* _EXERCISE DESCRIPTION_
Retype the full listing without altering anything.
━━━
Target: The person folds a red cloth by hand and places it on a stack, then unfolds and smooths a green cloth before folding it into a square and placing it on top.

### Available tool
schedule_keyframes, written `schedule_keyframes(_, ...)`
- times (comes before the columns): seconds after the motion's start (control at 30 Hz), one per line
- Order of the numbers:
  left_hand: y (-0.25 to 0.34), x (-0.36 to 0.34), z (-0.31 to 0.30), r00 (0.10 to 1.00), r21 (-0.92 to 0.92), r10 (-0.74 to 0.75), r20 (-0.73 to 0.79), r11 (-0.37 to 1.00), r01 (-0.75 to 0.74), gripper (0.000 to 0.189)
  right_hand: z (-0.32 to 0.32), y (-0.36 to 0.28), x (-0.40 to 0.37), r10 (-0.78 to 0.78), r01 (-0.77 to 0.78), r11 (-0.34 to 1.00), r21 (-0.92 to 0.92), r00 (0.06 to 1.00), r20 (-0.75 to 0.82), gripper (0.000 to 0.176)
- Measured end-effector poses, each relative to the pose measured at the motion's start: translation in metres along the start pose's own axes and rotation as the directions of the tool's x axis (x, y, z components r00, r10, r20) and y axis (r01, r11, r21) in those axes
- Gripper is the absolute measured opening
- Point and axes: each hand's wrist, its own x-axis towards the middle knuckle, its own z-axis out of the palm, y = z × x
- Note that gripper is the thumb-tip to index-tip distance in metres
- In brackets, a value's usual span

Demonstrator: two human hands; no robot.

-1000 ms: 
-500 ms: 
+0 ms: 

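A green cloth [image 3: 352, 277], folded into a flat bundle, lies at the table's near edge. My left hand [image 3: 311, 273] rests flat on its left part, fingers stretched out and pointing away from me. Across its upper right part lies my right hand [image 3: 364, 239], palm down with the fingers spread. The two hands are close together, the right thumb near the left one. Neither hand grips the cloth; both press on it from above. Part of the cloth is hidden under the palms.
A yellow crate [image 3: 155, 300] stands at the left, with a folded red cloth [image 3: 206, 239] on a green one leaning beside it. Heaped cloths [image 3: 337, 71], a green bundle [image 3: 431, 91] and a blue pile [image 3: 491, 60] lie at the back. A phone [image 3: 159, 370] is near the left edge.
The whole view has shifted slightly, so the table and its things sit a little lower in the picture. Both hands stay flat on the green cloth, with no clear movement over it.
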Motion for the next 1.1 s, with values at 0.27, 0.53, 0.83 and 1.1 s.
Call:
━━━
* _TASK ANSWER_
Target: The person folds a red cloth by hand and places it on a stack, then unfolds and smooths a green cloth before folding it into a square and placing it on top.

### Available tool
schedule_keyframes, written `schedule_keyframes(_, ...)`
- times (comes before the columns): seconds after the motion's start (control at 30 Hz), one per line
- Order of the numbers:
  left_hand: y (-0.25 to 0.34), x (-0.36 to 0.34), z (-0.31 to 0.30), r00 (0.10 to 1.00), r21 (-0.92 to 0.92), r10 (-0.74 to 0.75), r20 (-0.73 to 0.79), r11 (-0.37 to 1.00), r01 (-0.75 to 0.74), gripper (0.000 to 0.189)
  right_hand: z (-0.32 to 0.32), y (-0.36 to 0.28), x (-0.40 to 0.37), r10 (-0.78 to 0.78), r01 (-0.77 to 0.78), r11 (-0.34 to 1.00), r21 (-0.92 to 0.92), r00 (0.06 to 1.00), r20 (-0.75 to 0.82), gripper (0.000 to 0.176)
- Measured end-effector poses, each relative to the pose measured at the motion's start: translation in metres along the start pose's own axes and rotation as the directions of the tool's x axis (x, y, z components r00, r10, r20) and y axis (r01, r11, r21) in those axes
- Gripper is the absolute measured opening
- Point and axes: each hand's wrist, its own x-axis towards the middle knuckle, its own z-axis out of the palm, y = z × x
- Note that gripper is the thumb-tip to index-tip distance in metres
- In brackets, a value's usual span

Demonstrator: two human hands; no robot.

-1000 ms: 
-500 ms: 
+0 ms: 

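A green cloth [image 3: 352, 277], folded into a flat bundle, lies at the table's near edge. My left hand [image 3: 311, 273] rests flat on its left part, fingers stretched out and pointing away from me. Across its upper right part lies my right hand [image 3: 364, 239], palm down with the fingers spread. The two hands are close together, the right thumb near the left one. Neither hand grips the cloth; both press on it from above. Part of the cloth is hidden under the palms.
A yellow crate [image 3: 155, 300] stands at the left, with a folded red cloth [image 3: 206, 239] on a green one leaning beside it. Heaped cloths [image 3: 337, 71], a green bundle [image 3: 431, 91] and a blue pile [image 3: 491, 60] lie at the back. A phone [image 3: 159, 370] is near the left edge.
The whole view has shifted slightly, so the table and its things sit a little lower in the picture. Both hands stay flat on the green cloth, with no clear movement over it.
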Motion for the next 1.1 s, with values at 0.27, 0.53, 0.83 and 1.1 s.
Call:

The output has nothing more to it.